== Supplied records ==

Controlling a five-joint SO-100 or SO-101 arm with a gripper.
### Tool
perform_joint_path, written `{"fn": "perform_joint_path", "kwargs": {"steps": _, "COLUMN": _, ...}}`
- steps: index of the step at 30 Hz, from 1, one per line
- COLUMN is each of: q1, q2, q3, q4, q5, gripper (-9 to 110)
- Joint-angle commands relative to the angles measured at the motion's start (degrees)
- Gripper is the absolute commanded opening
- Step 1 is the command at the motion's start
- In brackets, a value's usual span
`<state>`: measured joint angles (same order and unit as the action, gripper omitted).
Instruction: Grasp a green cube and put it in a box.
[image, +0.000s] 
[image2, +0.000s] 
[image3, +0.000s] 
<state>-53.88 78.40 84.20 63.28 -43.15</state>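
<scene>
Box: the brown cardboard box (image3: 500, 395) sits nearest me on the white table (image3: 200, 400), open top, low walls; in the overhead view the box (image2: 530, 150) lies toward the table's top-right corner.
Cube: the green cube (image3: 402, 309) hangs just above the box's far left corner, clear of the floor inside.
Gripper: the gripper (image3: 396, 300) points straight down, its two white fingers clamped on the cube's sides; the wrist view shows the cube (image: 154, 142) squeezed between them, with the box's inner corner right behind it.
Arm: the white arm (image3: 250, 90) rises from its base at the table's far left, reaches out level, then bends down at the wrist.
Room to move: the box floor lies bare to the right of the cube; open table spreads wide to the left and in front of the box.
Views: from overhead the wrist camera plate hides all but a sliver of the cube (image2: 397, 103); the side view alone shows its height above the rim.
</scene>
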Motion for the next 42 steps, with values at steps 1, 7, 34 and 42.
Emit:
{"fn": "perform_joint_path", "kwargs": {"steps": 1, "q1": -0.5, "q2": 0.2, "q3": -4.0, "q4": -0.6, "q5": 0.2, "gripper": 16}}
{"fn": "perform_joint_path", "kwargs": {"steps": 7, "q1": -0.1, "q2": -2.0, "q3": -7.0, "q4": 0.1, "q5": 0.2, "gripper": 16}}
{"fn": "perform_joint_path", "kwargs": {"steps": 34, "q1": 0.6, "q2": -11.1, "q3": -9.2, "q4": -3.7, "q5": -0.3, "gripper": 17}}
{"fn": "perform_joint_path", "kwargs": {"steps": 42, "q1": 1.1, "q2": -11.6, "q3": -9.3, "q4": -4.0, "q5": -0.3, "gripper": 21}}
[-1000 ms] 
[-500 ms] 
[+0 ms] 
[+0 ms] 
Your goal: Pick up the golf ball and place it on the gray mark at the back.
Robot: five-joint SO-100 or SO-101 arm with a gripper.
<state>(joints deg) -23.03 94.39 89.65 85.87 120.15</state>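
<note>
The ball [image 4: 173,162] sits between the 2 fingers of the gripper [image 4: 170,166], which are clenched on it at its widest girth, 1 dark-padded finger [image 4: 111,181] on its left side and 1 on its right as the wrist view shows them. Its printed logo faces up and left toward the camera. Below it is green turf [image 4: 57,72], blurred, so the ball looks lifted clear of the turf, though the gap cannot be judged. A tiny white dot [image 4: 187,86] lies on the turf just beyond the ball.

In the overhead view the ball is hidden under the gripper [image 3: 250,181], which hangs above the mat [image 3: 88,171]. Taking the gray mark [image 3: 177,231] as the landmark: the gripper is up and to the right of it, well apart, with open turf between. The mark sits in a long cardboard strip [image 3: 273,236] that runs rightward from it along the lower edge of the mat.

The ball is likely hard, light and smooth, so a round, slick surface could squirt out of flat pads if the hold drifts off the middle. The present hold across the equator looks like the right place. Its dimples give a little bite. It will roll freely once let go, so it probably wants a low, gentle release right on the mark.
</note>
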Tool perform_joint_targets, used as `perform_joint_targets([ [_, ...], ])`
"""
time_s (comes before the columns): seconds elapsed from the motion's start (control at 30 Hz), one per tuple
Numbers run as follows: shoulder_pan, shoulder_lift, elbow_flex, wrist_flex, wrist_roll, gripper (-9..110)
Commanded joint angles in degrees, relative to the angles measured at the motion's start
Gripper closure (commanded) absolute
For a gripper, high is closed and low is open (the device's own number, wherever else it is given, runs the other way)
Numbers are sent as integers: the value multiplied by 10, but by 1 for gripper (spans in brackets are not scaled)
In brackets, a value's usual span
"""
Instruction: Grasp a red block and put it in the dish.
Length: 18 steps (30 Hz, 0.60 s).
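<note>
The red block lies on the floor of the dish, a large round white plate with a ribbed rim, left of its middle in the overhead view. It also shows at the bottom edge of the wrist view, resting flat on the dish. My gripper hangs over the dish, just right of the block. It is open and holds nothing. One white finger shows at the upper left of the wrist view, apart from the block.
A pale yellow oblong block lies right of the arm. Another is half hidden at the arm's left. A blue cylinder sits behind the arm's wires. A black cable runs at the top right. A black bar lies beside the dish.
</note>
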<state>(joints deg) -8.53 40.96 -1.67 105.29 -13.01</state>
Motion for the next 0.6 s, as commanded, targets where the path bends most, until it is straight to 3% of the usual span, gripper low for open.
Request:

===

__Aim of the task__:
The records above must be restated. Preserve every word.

__Completed task__:
Controlling a five-joint SO-100 or SO-101 arm with a gripper.
### Tool
perform_joint_path, written `{"fn": "perform_joint_path", "kwargs": {"steps": _, "COLUMN": _, ...}}`
- steps: index of the step at 30 Hz, from 1, one per line
- COLUMN is each of: q1, q2, q3, q4, q5, gripper (-9 to 110)
- Joint-angle commands relative to the angles measured at the motion's start (degrees)
- Gripper is the absolute commanded opening
- Step 1 is the command at the motion's start
- In brackets, a value's usual span
`<state>`: measured joint angles (same order and unit as the action, gripper omitted).
Instruction: Grasp a green cube and put it in a box.
[image, +0.000s] 
[image2, +0.000s] 
[image3, +0.000s] 
<state>-53.88 78.40 84.20 63.28 -43.15</state>
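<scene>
Box: the brown cardboard box (image3: 500, 395) sits nearest me on the white table (image3: 200, 400), open top, low walls; in the overhead view the box (image2: 530, 150) lies toward the table's top-right corner.
Cube: the green cube (image3: 402, 309) hangs just above the box's far left corner, clear of the floor inside.
Gripper: the gripper (image3: 396, 300) points straight down, its two white fingers clamped on the cube's sides; the wrist view shows the cube (image: 154, 142) squeezed between them, with the box's inner corner right behind it.
Arm: the white arm (image3: 250, 90) rises from its base at the table's far left, reaches out level, then bends down at the wrist.
Room to move: the box floor lies bare to the right of the cube; open table spreads wide to the left and in front of the box.
Views: from overhead the wrist camera plate hides all but a sliver of the cube (image2: 397, 103); the side view alone shows its height above the rim.
</scene>
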Motion for the next 42 steps, with values at steps 1, 7, 34 and 42.
Emit:
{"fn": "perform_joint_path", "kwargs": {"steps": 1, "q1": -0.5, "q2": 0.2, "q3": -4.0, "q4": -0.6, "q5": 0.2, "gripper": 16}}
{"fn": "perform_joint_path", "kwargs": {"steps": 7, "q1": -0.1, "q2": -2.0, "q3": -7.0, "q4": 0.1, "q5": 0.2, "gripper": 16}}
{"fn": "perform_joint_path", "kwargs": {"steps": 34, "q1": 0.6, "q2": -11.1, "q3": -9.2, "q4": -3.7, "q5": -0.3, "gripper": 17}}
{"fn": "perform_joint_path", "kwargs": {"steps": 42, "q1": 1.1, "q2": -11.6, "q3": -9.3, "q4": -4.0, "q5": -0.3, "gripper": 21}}
[-1000 ms] 
[-500 ms] 
[+0 ms] 
[+0 ms] 
Your goal: Pick up the golf ball and place it on the gray mark at the back.
Robot: five-joint SO-100 or SO-101 arm with a gripper.
<state>(joints deg) -23.03 94.39 89.65 85.87 120.15</state>
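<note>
The ball [image 4: 173,162] sits between the 2 fingers of the gripper [image 4: 170,166], which are clenched on it at its widest girth, 1 dark-padded finger [image 4: 111,181] on its left side and 1 on its right as the wrist view shows them. Its printed logo faces up and left toward the camera. Below it is green turf [image 4: 57,72], blurred, so the ball looks lifted clear of the turf, though the gap cannot be judged. A tiny white dot [image 4: 187,86] lies on the turf just beyond the ball.

In the overhead view the ball is hidden under the gripper [image 3: 250,181], which hangs above the mat [image 3: 88,171]. Taking the gray mark [image 3: 177,231] as the landmark: the gripper is up and to the right of it, well apart, with open turf between. The mark sits in a long cardboard strip [image 3: 273,236] that runs rightward from it along the lower edge of the mat.

The ball is likely hard, light and smooth, so a round, slick surface could squirt out of flat pads if the hold drifts off the middle. The present hold across the equator looks like the right place. Its dimples give a little bite. It will roll freely once let go, so it probably wants a low, gentle release right on the mark.
</note>
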Tool perform_joint_targets, used as `perform_joint_targets([ [_, ...], ])`
"""
time_s (comes before the columns): seconds elapsed from the motion's start (control at 30 Hz), one per tuple
Numbers run as follows: shoulder_pan, shoulder_lift, elbow_flex, wrist_flex, wrist_roll, gripper (-9..110)
Commanded joint angles in degrees, relative to the angles measured at the motion's start
Gripper closure (commanded) absolute
For a gripper, high is closed and low is open (the device's own number, wherever else it is given, runs the other way)
Numbers are sent as integers: the value multiplied by 10, but by 1 for gripper (spans in brackets are not scaled)
In brackets, a value's usual span
"""
Instruction: Grasp a red block and put it in the dish.
Length: 18 steps (30 Hz, 0.60 s).
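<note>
The red block lies on the floor of the dish, a large round white plate with a ribbed rim, left of its middle in the overhead view. It also shows at the bottom edge of the wrist view, resting flat on the dish. My gripper hangs over the dish, just right of the block. It is open and holds nothing. One white finger shows at the upper left of the wrist view, apart from the block.
A pale yellow oblong block lies right of the arm. Another is half hidden at the arm's left. A blue cylinder sits behind the arm's wires. A black cable runs at the top right. A black bar lies beside the dish.
</note>
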<state>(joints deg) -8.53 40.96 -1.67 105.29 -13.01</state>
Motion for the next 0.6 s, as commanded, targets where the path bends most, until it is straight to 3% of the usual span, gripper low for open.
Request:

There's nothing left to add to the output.